Yes. I would add that plenty of woke damage can be orchestrated at local levels too – unions, councils, well-meaning do-gooders.

Roger Inkpen
Roger Inkpen
2 years ago

This seat is a poison chalice. On the one hand LibDems got support from long-term locals who don’t want any building – HS2, housing, or otherwise – in their backyard.
And the rest of the support was from the younger ‘metropolitan liberal’ set fleeing London, who want places to live.

Prashant Kotak
Prashant Kotak
2 years ago

The electorate here has now learnt it can pull politicians and the major parties around like marionettes. The kicker was the Euro elections during the dog days of the Brexit impasse at Westminster in 2019. We, the electorate joyfully decided to give both major parties a good kicking, and the Tories got their lowest ever vote share, basically doing for May, with both main parties but especially the Tories facing an existential threat. In typical Tory fashion, the Conservatives learnt the lessons fast, ditched May, and silenced their Europhilic wing. Labour buried it’s head in the sand and is still paying the price.

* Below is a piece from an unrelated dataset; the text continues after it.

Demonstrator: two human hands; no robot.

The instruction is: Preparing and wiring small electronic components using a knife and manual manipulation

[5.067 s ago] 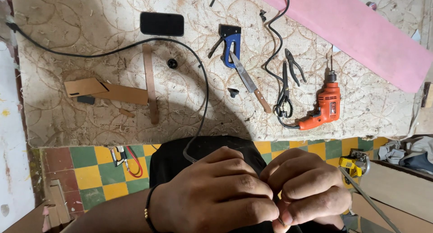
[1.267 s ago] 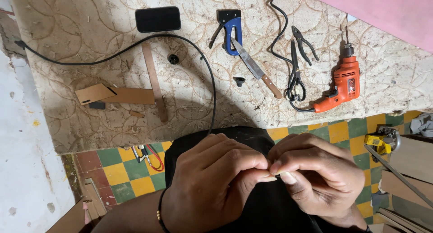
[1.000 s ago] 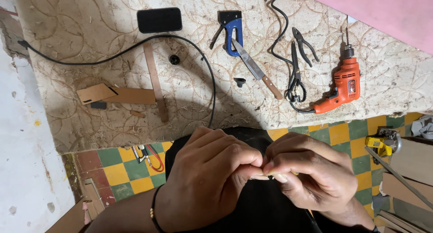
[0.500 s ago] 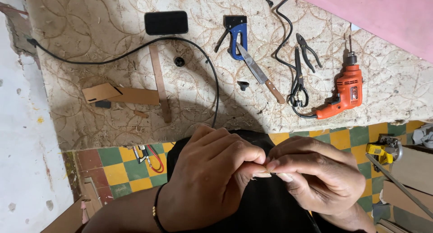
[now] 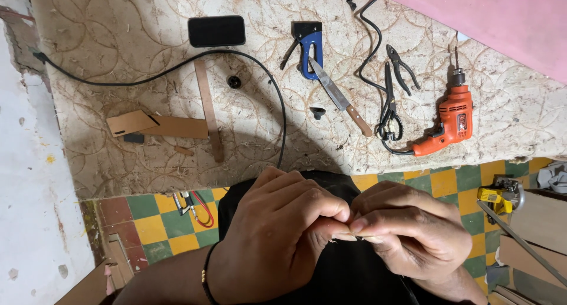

And it seems to me the traditional perception, that politicians are the puppet masters manipulating the minds of us plebs with cunning narratives, is no longer valid. It is the other way round – politicians are projections of groundroots groundswells of hopes, fears, wishes, desires, anxieties; the leaders themselves buffeted by the wants of the mass of people who essentially created them. Like Brian from Life of Brian.

Matthew Powell
Matthew Powell
2 years ago

It’s concerning for the conservatives but in a GE, a vote for the Lib Dem’s, would be a vote for Labour and the SNP, which should mitigate losses in the South.

Judy Johnson
Judy Johnson
2 years ago
Reply to  Matthew Powell

You are right but unless we vote for the party we want rather than to keep the one we don’t want out, it is hard to discern trends and we are also disenfranchising ourselves.